L’incidenza dei suoi attacchi tende ad accentuarsi nelle zone più umide e fresche, con una grande variabilità a seconda della varietà coltivata. È meno pronunciata nelle zone con estati calde e secche.
Morfologia e biologia
L’insetto adulto presenta una colorazione bruno-rossastra o aranciata sulla quale spiccano una serie di placche di colore nero.
Ha le ali trasparenti e iridescenti, e il bordo posteriore del torace è di colore giallo. Le uova sono allungate e bianche. La larva è apoda e bianca. La pupa è di forma allungata e di colore giallastro, che si scurisce man mano che procede lo sviluppo.
Si osservano generalmente da due a tre generazioni annuali a seconda delle condizioni climatiche. Di solito sverna allo stato di pupa, localizzata nel terreno a poca profondità, anche se si possono trovare individui in tutti gli stadi di sviluppo.
Gli adulti della prima generazione compaiono in marzo o aprile e trascorrono un certo periodo nutrendosi di sostanze zuccherine, come la melata di alcuni omotteri, fino a raggiungere la maturità sessuale e iniziare l’ovideposizione.

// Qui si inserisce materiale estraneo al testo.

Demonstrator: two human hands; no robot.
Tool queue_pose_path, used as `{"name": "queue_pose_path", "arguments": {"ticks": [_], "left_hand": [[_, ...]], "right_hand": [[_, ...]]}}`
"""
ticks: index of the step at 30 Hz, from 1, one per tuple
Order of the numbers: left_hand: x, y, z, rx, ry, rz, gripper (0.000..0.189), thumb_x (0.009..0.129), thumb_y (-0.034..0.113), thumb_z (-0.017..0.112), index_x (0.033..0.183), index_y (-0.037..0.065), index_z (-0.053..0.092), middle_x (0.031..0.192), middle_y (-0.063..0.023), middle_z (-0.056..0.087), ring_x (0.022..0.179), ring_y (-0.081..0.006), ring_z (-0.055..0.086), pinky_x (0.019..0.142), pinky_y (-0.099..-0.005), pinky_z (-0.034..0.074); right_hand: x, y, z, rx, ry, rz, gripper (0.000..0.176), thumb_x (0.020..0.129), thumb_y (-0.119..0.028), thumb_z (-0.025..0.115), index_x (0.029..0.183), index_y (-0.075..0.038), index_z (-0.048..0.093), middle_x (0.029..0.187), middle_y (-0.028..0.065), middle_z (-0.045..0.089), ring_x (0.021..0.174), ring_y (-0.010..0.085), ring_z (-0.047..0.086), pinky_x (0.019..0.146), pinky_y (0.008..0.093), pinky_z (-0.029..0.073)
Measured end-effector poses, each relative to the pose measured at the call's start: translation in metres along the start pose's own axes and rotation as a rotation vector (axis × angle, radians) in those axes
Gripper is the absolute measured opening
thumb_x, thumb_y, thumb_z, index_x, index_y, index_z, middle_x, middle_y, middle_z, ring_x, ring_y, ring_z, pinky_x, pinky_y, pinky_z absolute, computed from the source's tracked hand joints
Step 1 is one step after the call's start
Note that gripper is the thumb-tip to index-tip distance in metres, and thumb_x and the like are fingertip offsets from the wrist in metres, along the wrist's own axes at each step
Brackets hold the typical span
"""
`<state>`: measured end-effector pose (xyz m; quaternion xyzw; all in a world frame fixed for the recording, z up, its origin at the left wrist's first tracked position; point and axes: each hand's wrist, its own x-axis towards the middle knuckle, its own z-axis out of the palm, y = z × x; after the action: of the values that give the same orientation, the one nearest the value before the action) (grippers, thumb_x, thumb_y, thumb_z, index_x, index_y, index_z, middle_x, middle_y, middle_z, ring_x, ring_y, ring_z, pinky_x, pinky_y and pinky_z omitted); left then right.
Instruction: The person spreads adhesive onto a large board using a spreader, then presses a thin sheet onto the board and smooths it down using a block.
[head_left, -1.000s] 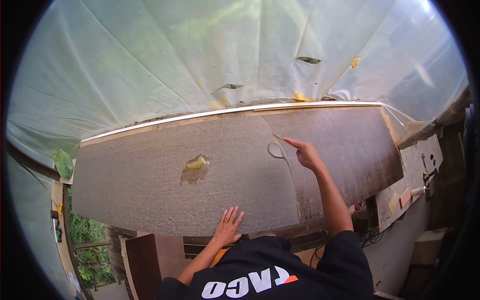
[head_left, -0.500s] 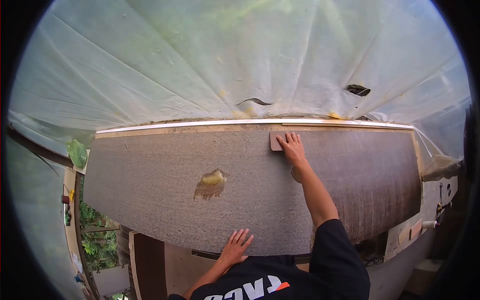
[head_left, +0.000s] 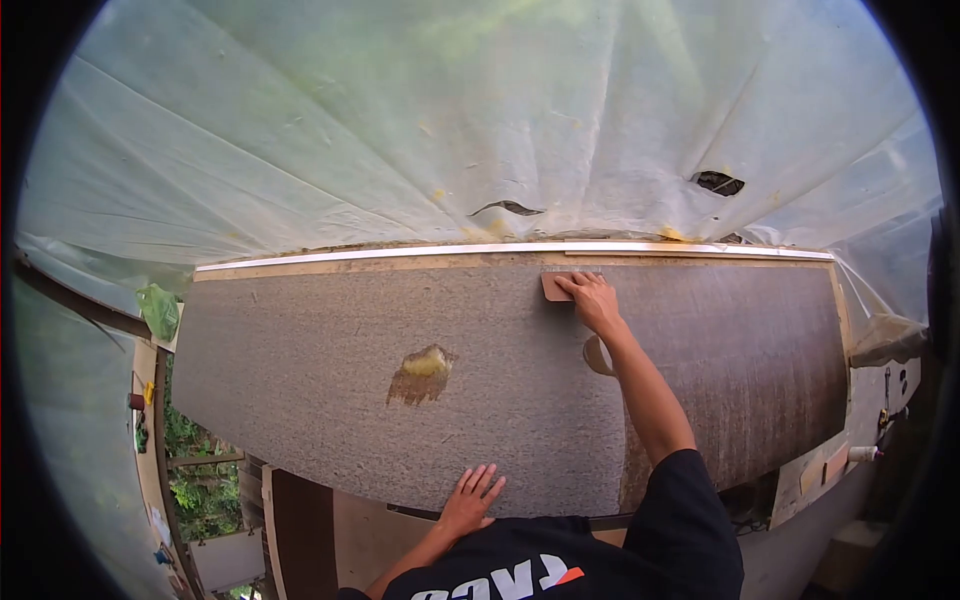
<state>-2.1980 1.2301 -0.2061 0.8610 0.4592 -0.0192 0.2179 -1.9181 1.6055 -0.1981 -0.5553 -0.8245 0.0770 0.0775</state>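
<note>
My right hand [head_left: 598, 303] grips a flat, brownish rectangular spreader [head_left: 555, 288], pressed at the far edge of a large board [head_left: 300, 330]. Nearer me, my left hand [head_left: 469, 503] lies with fingers spread on the board's front edge, holding nothing. A yellowish, glossy lump [head_left: 430, 361] with a wet-looking brown smear below it sits left of centre. Beside my right forearm shows a round tan thing [head_left: 597, 355], partly covered by the arm. The board's surface is greyish and speckled on the left, darker and streaked brown on the right.
A white strip [head_left: 450, 249] runs along the board's far edge, with translucent plastic sheeting [head_left: 350, 130] behind it, torn in places. A green plastic bag [head_left: 158, 311] hangs at the left. Small items, including a white cylinder [head_left: 864, 454], lie on a side surface at the right.
My right fingers, stretched out over the spreader before, are now more bent around it. The right forearm has shifted slightly right, baring more of the round tan thing. My left hand stays put.
</note>
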Motion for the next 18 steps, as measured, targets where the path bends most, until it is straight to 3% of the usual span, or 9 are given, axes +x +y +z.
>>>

Le uova vengono deposte dalla femmina sotto la buccia del frutto scelto. Questo deve avere un adeguato livello di maturazione e non essere occupato da un altro uovo. È tipico, dunque, di questo insetto deporre un solo uovo per oliva.
Dopo la schiusa, la larva si nutre del frutto scavando una galleria piccola e tortuosa e, una volta completato il suo sviluppo, incrisalida all’interno del frutto, vicino all’epidermide.
I picchi di intensità di volo si osservano in luglio e ottobre, essendo il secondo più elevato del primo.
Danni
I danni causati dalla mosca dell’olivo sono di due tipi: quantitativi e qualitativi.
Per quanto riguarda i danni quantitativi, essi sono causati dalle larve di secondo e soprattutto di terzo stadio e consistono nel fatto che consumano una parte importante della polpa dell’oliva, riducendo così la resa in olio. Una parte della produzione si perde perché i frutti attaccati cadono prematuramente dall’albero. Nelle olive destinate all’olio, i danni causati dalle punture di ovideposizione e dalle larve di primo stadio non hanno un impatto significativo. Nelle olive da tavola, invece, le punture di ovideposizione deprezzano la produzione.

Larva di terzo stadio
© Giancarlo Dess

Oliva con puntura fresca
di Dacus (Bactrocera) oleae

Fori di uscita della mosca
© Giancarlo Dess
Dal punto di vista qualitativo, occorre considerare che le olive con un’elevata incidenza di questo parassita producono un olio di qualità peggiore rispetto a quello ottenuto da olive sane, soprattutto quando sono presenti larve di terzo stadio. L’olio ottenuto da queste olive attaccate può avere un’acidità (espressa in acido oleico) compresa tra il 2% e il 10% a seconda della percentuale di infestazione, e si tratta inoltre di oli con una minore capacità di conservazione poiché presentano un indice di perossidi più elevato.
A causa degli attacchi della mosca si producono anche danni qualitativi secondari, poiché nei residui che la larva lascia all’interno del frutto si sviluppano funghi che deteriorano la qualità dell’olio ottenuto. Questo deterioramento secondario della qualità è più evidente negli oli ottenuti da olive attaccate raccolte da terra o conservate per vari giorni prima della molitura in frantoio.